=== WHAT YOU NEED TO DO ===
The response is to be the full listing, set down exactly.

● ● ● ● ●

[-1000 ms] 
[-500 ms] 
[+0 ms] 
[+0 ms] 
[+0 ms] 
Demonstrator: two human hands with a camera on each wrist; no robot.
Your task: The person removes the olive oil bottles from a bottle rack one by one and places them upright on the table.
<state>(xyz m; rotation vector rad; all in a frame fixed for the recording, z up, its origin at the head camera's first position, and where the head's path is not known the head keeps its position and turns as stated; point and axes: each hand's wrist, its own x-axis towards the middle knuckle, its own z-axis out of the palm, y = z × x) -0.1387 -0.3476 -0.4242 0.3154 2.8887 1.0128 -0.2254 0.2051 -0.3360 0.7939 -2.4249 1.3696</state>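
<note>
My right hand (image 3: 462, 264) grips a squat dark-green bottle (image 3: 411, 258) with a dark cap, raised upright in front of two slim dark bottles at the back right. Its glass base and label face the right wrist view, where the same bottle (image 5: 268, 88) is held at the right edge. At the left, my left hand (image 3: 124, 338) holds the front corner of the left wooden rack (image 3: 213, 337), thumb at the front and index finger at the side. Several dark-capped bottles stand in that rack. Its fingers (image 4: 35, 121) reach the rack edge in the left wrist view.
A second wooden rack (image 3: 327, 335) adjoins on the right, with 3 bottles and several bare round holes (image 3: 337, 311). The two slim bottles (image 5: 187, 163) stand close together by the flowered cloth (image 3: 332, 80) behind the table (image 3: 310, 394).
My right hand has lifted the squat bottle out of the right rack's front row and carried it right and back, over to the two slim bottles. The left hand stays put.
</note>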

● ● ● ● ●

=== RESULT ===
[-1000 ms] 
[-500 ms] 
[+0 ms] 
[+0 ms] 
[+0 ms] 
Demonstrator: two human hands with a camera on each wrist; no robot.
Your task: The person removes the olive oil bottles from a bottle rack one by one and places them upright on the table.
<state>(xyz m; rotation vector rad; all in a frame fixed for the recording, z up, its origin at the head camera's first position, and where the head's path is not known the head keeps its position and turns as stated; point and axes: each hand's wrist, its own x-axis towards the middle knuckle, its own z-axis out of the palm, y = z × x) -0.1387 -0.3476 -0.4242 0.3154 2.8887 1.0128 -0.2254 0.2051 -0.3360 0.7939 -2.4249 1.3696</state>
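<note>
My right hand (image 3: 462, 264) grips a squat dark-green bottle (image 3: 411, 258) with a dark cap, raised upright in front of two slim dark bottles at the back right. Its glass base and label face the right wrist view, where the same bottle (image 5: 268, 88) is held at the right edge. At the left, my left hand (image 3: 124, 338) holds the front corner of the left wooden rack (image 3: 213, 337), thumb at the front and index finger at the side. Several dark-capped bottles stand in that rack. Its fingers (image 4: 35, 121) reach the rack edge in the left wrist view.
A second wooden rack (image 3: 327, 335) adjoins on the right, with 3 bottles and several bare round holes (image 3: 337, 311). The two slim bottles (image 5: 187, 163) stand close together by the flowered cloth (image 3: 332, 80) behind the table (image 3: 310, 394).
My right hand has lifted the squat bottle out of the right rack's front row and carried it right and back, over to the two slim bottles. The left hand stays put.
</note>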

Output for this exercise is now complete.